Les amateurs de théâtre y verront un lien de parenté avec En attendant Godot, la pièce de Samuel Becket où deux hommes se captivent pour le temps qui passe, sans qu’une pluie de péripéties ne viennent ponctuer le récit.

«J’ai voulu donner une empreinte contemplative au roman et émettre davantage des idées que de mettre en place des actions. J’avais envie de porter le regard des lecteurs vers la réflexion. Le texte est surtout basé sur l’observation et l’assimilation des événements que sur le cours des événements lui-même.»

À travers les pages de ce conte post-apocalyptique au rythme lent, l’auteur évoque – de loin – une ville qui fut mise à feu et à sang, où les décibels étaient devenus intolérables, où la petite vérole avait ressurgi et où les rêves d’avenir n’étaient plus d’actualité.

Se disant d’un naturel pessimiste, Carlier y présente une humanité qui a couru à sa perte. « Déjà aujourd’hui, on est dans une phase où les jeunes n’ont plus l’énergie pour combattre. Comme s’ils étaient des surhommes avec les capacités d’aller très loin, mais sans les moyens, l’énergie ou l’envie. Avec le temps, cet état crée un sentiment d’impuissance et l’impression qu’on n’a plus rien à apporter à la société. Dans ce contexte, en dernier recours, on pense à soi, on devient absolument nihiliste et cynique.»

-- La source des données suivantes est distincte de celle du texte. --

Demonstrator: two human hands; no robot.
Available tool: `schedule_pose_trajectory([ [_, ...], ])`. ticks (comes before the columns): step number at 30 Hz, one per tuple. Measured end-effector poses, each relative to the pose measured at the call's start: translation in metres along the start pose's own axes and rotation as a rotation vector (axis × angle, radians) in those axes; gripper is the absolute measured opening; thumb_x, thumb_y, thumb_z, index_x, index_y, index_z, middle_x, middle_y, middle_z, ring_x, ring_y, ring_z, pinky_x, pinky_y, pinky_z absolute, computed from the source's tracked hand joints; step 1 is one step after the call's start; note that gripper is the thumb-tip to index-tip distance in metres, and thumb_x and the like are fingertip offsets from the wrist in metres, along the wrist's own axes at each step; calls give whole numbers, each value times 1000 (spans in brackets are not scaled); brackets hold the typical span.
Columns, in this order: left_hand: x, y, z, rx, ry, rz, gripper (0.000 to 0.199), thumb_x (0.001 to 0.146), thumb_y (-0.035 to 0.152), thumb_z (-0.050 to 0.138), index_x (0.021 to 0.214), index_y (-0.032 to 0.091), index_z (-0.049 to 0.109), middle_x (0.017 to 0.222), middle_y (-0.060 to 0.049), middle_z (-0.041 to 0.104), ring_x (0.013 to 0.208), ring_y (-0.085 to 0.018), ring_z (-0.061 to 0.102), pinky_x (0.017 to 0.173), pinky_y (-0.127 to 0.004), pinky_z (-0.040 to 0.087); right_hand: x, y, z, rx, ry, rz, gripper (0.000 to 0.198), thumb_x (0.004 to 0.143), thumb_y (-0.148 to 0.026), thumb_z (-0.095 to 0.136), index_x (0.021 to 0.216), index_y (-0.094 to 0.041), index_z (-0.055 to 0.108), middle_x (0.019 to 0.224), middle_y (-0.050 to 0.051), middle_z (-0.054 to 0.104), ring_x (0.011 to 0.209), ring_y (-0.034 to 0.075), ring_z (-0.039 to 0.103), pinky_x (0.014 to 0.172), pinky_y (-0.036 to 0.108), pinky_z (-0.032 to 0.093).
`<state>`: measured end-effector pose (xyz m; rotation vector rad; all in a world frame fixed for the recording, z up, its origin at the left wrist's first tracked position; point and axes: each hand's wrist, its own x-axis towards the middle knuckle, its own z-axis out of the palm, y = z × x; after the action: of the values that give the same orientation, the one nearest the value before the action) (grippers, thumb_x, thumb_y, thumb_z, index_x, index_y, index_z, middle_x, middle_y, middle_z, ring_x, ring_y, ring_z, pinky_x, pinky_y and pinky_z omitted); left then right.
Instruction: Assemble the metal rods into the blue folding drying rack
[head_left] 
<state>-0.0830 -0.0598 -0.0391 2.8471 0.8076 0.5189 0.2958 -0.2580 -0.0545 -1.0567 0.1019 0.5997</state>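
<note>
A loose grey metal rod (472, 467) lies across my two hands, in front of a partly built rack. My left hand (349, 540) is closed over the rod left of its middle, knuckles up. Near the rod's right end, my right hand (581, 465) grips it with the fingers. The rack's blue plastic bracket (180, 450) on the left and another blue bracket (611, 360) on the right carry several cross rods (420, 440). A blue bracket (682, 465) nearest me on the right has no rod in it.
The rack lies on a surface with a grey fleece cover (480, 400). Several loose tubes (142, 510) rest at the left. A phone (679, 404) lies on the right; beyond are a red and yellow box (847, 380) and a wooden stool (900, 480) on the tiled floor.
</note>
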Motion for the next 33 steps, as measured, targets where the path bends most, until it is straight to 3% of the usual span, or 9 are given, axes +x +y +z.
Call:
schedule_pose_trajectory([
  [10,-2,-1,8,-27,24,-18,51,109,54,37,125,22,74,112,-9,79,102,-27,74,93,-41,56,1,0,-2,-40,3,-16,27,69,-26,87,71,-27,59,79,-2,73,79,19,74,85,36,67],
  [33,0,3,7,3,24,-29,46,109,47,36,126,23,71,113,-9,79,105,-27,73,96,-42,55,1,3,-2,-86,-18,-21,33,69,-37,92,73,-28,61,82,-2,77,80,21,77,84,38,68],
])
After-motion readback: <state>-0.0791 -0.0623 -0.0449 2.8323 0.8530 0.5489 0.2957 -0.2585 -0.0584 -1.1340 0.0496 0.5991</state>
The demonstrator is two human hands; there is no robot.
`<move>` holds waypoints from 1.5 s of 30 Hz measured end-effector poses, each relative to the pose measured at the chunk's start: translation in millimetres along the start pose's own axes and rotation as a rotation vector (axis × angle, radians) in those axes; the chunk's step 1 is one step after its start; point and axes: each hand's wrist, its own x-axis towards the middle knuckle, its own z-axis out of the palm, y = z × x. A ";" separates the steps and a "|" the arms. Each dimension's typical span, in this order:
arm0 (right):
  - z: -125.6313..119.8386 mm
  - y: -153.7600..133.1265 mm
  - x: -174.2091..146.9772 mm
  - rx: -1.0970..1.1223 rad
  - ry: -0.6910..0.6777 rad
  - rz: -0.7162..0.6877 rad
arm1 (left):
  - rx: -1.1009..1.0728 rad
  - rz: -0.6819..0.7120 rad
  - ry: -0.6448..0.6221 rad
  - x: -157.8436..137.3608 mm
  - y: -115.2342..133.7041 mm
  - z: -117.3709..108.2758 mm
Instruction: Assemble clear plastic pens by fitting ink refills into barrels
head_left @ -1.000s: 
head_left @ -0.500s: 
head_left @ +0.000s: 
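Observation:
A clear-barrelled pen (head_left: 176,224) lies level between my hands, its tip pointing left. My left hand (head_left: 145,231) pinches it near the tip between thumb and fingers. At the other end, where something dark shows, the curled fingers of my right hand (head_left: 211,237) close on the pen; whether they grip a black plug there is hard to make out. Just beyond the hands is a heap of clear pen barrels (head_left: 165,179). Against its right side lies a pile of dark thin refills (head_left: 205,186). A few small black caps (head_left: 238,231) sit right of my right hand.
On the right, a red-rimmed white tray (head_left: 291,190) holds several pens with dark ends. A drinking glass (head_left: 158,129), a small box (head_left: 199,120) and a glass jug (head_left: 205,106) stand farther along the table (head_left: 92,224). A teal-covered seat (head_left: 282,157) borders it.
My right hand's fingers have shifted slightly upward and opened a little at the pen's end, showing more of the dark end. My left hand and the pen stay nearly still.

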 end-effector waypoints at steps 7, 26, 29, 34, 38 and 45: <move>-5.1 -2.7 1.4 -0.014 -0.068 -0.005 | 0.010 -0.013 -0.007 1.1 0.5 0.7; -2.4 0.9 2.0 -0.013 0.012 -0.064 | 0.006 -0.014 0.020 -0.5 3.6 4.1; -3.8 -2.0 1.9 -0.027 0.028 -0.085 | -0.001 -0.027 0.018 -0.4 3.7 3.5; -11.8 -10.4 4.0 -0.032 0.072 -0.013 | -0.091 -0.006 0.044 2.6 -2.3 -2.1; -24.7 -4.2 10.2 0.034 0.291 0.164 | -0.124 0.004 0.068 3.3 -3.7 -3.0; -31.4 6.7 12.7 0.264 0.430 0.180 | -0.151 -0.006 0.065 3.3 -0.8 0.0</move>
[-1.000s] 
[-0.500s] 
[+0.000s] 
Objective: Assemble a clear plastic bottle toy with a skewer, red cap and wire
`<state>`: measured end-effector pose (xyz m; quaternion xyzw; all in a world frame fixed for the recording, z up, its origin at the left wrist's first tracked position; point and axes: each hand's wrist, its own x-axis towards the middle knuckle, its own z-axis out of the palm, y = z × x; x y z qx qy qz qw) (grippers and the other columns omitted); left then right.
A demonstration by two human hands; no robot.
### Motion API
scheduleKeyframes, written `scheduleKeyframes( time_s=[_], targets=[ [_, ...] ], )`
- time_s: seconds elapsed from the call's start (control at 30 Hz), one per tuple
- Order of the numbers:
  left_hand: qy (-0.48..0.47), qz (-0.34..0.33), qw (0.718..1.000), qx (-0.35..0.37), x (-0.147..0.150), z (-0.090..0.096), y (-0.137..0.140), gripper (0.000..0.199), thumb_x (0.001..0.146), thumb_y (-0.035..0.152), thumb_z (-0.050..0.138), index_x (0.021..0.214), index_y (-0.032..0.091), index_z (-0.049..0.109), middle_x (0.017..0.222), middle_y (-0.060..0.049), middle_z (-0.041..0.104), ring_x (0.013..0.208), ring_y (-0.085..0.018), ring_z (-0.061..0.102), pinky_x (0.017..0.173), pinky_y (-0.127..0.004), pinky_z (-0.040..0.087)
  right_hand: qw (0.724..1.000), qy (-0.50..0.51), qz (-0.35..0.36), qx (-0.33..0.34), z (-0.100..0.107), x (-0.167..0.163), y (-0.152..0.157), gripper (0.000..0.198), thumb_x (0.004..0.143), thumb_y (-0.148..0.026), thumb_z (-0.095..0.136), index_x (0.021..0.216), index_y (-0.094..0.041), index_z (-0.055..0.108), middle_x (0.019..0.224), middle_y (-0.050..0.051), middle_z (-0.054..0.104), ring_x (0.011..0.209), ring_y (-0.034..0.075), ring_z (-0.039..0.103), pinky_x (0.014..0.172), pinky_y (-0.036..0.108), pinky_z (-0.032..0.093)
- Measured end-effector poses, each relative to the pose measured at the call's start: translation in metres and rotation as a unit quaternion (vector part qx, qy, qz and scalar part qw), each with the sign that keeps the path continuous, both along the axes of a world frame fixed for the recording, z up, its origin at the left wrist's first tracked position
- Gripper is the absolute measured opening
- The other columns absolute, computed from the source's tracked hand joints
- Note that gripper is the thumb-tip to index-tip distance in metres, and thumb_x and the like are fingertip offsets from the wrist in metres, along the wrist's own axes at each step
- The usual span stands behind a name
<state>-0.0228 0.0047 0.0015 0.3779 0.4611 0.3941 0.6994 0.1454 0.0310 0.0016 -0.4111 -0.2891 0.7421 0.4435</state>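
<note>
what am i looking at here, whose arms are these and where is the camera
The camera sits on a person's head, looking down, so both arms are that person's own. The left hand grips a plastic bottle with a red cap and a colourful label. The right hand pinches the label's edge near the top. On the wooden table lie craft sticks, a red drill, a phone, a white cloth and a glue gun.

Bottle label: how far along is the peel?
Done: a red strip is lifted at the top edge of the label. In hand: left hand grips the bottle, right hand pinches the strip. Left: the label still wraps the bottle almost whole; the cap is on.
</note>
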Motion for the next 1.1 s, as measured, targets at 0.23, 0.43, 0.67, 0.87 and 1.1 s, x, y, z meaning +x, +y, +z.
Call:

Bribe par bribe, il dévoile la nature du cataclysme. Des « événements » durant lesquels certains citoyens se sont investis, alors que d’autres regardaient sans bouger. Un récit où les jeunes générations n’avaient plus d’intérêt pour des valeurs comme la démocratie. À l’image de ce qu’a observé Matthieu Carlier en France.

«Les principaux syndicats sont en chute libre et l’écrasante majorité des jeunes travailleurs ne voient pas pourquoi ils se syndiqueraient. La France est un pays de révolutions, de révoltes et de mouvements sociaux, mais en très peu de temps, j’ai vu mon pays évoluer dans l’autre sens.»

«Le cynisme est tellement présent qu’on ne voit plus de jeunes leaders prêts à donner de leur énergie et de leur temps pour faire changer la société. La jeunesse des partis conservateurs de droite s’exprime, mais on ne voit plus autant de jeunes de gauche révolutionnaires. Peut-être parce que ce n’est plus à la mode ou qu’on n’y croit plus…»

Le cortège des épileptiques est présentement disponible au Québec et en Europe. Matthieu Carlier offrira une séance de dédicaces le jeudi 22 janvier à la librairie de Verdun.